Last month, I picked up Aetheric Mechanics, a graphic novella from writer Warren Ellis and penciler Gianluca Pagliarani. I read it within a few weeks of Neil Gaiman’s “A Study In Emerald”, and some comparisons are inevitable: Gaiman and Ellis are both writers who work in multiple disciplines (starting from comics and moving into novels and screenplays), and each of their stories could be described as a Sherlock Holmes pastiche. (In the case of Ellis’s, the elevator pitch would be “Holmes gone steampunk”; for Gaiman’s, “Holmes meets Lovecraft”.) I say “could be”, though, because neither one stops there. To go into exactly how would, I’d say, spoil chunks of the plot for each, and both are plotted tightly enough that their structure only comes into full view upon the story’s conclusion.
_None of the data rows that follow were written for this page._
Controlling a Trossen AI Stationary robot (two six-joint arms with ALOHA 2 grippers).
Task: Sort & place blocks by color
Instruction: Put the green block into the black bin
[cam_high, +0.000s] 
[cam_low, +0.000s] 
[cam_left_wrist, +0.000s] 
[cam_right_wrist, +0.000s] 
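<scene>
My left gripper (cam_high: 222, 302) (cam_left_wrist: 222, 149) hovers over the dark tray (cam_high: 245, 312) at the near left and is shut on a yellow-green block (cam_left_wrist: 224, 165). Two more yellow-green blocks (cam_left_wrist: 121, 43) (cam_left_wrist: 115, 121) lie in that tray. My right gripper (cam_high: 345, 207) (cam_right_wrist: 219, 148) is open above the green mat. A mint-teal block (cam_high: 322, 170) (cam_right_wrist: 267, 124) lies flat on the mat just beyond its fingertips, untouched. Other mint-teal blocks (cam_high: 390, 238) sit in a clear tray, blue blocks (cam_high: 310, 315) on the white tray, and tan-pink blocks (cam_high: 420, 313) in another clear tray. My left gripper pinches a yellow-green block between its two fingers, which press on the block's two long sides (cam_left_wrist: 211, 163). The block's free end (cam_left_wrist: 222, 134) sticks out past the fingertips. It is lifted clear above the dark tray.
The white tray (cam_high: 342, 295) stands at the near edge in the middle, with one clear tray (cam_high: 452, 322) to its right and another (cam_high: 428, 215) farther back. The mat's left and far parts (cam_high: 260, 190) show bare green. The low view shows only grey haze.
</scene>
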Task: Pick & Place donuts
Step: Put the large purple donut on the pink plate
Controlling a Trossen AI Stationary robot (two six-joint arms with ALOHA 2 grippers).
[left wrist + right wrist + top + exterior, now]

Aetheric Mechanics takes as its starting point the arrival of its narrator in London, 1907; four pages in, he boards what can only be described as a flying platform, and it’s plainly clear that this 1907 is not the one we know. The narrative likewise blends elements familiar to anyone who’s read Arthur Conan Doyle’s Holmes stories with more jarring moments, as elements that might have seemed familiar are reimagined in a slightly but significantly altered context — all of which build until the story, and its central mystery, reach its conclusion. It’s a solid, nicely paced work, giving equal space to a sense of wonder and the gut-wrenching instability on its flip side.
One aside: between this and the Mountain Goats’ Heretic Pride, Sax Rohmer is having a banner year as cultural reference points go.